Listing 12.4 The HelloShares Example

/*
 * HelloShares.java
 *
 * Created on March 5, 2002, 3:32 PM
 */

package unleashed.ch12;

/**
 *
 * @author Stephen Potts
 * @version
 */
import javax.speech.*;
import javax.speech.synthesis.*;
import java.util.Locale;

public class HelloShares
{

  public static void main(String args[])
  {
    try
    {
      // Create a synthesizer for English
      Synthesizer synth = Central.createSynthesizer(
      new SynthesizerModeDesc(Locale.ENGLISH));
      synth.allocate();
      synth.resume();

      // Speak the "Hello," string
      synth.speak("I own 1999 shares of stock", null);


      // Wait till speaking is done
      synth.waitEngineState(Synthesizer.QUEUE_EMPTY);

      // release the resources
      synth.deallocate();
    } catch (Exception e)
    {
      e.printStackTrace();
    }
  }
}

Caution - There is considerable difference between the operations of different synthesizers. A phrase that is rendered correctly without JSML in one synthesizer might not be rendered correctly in another.


The primary functions of a synthesizer are to manage the queue of text to be output, producing events as these functions proceed and, of course, speaking text:

      Synthesizer synth = Central.createSynthesizer(
      new SynthesizerModeDesc(Locale.ENGLISH));

The simplest method used to speak is called speak(). It considers the JSML commands and produces output. Consider this case:

      synth.speak("I own 1999 shares of stock", null);

The second parameter is to pass a listener class if we want to be notified when events occur.

When you run this program, you will probably hear the phrase, "I own nineteen ninety-nine shares of stock." This sounds like the year 1999 instead of the number 1,999. We understand what this means, but it is not the natural way to say it. We need a way to provide instructions to the speech synthesizer about how a word or number should be pronounced. The Java Speech Markup Language gives us that way.

The Java Speech Markup Language (JSML)

Now that we have succeeded in getting a Java program to say a few words, we drill down to the next goal, which is to get a program to say words as naturally as possible. As with most programming topics, the concept is easy, but the details make it hard. These pesky details include the following:

  • Ambiguity—Consider the sentence, "Team U.S.A. has advanced to the finals." How does the speech synthesizer know that the sentence didn't end after the A? How do we teach it the difference between the noun object and the verb object?

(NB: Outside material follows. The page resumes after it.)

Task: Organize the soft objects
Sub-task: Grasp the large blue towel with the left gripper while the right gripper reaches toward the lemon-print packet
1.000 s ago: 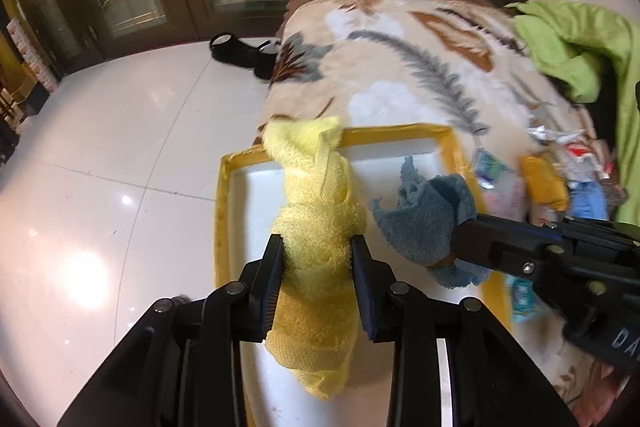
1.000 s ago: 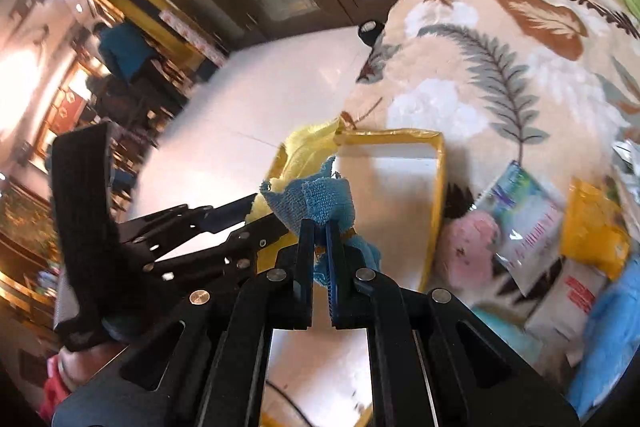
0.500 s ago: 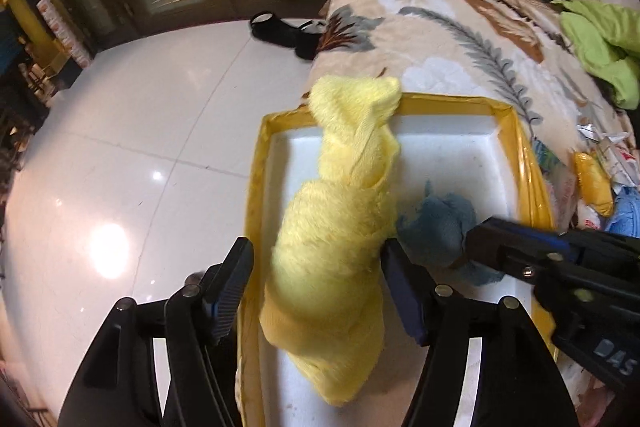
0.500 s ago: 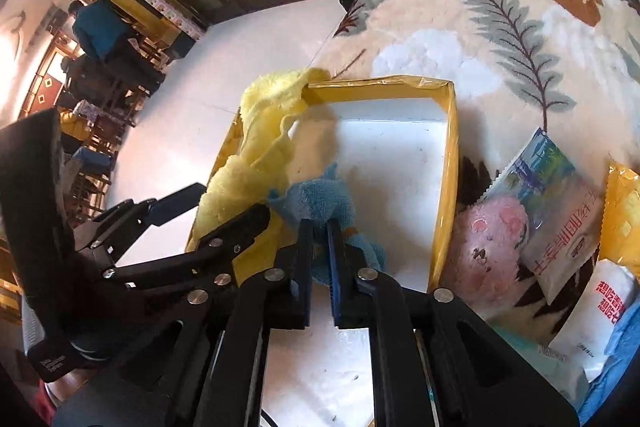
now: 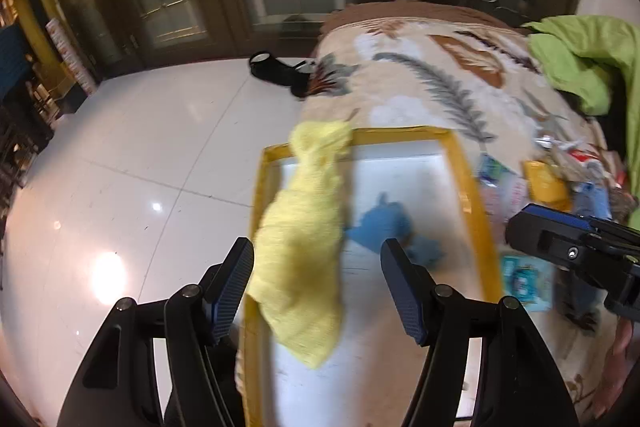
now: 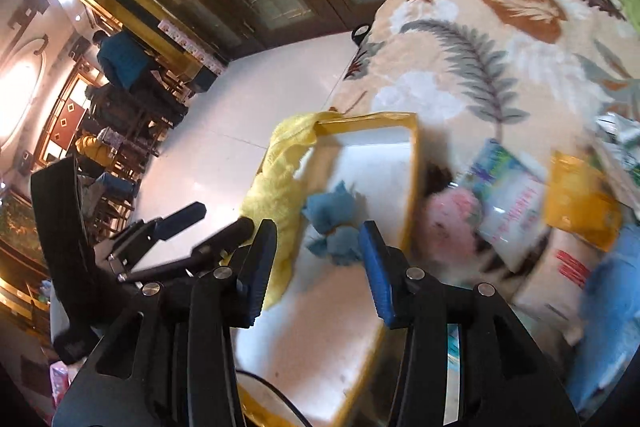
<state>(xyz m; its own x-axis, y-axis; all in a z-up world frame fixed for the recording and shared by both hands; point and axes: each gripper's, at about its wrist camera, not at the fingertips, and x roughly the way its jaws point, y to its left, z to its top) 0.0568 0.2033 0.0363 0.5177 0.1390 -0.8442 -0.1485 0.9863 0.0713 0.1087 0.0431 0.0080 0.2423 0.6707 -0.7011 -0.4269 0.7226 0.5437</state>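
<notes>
A yellow towel (image 5: 308,227) lies along the left side of a yellow-rimmed white tray (image 5: 468,187), its far end draped over the rim. A small blue cloth (image 5: 386,223) lies in the tray beside it. My left gripper (image 5: 318,287) is open and empty just above and behind the towel. My right gripper (image 6: 316,267) is open and empty just behind the blue cloth (image 6: 334,223). The towel (image 6: 276,187) and tray (image 6: 412,187) also show in the right wrist view.
The tray sits on a leaf-patterned blanket (image 5: 432,75) at the bed's edge, above a white tiled floor (image 5: 140,167). Packets and a pink soft item (image 6: 452,223) lie right of the tray. A green cloth (image 5: 580,59) lies at the far right. Black shoes (image 5: 276,71) on the floor.
Both grippers opened and let go: the yellow towel and the blue cloth now lie in the tray. Both grippers have drawn back from them.
</notes>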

  • Abbreviations—Consider the sentence, "The St. Louis Rams have won the Super Bowl." How does the synthesizer know that St. is pronounced Saint?

  • Acronyms—Abbreviations such as IBM are never spoken as a word (that is, we say I-B-M rather than ibbumm), whereas acronyms such as UNICEF are almost never spelled out (that is, we say unicef rather than U-N-I-C-E-F). How does it know which to do?

  • Dates and numbers—If the synthesizer sees the string 1999, does it pronounce it as the year 1999 or the number one thousand nine hundred and ninety-nine?

  • Computerese—How do we teach a computer to say A-P-I instead of Appi?

  • Foreign words—How does it handle foreign words such as mahimahi or tsunami?

  • Jargon—How well can the synthesizer handle words such as instantiation or objectify?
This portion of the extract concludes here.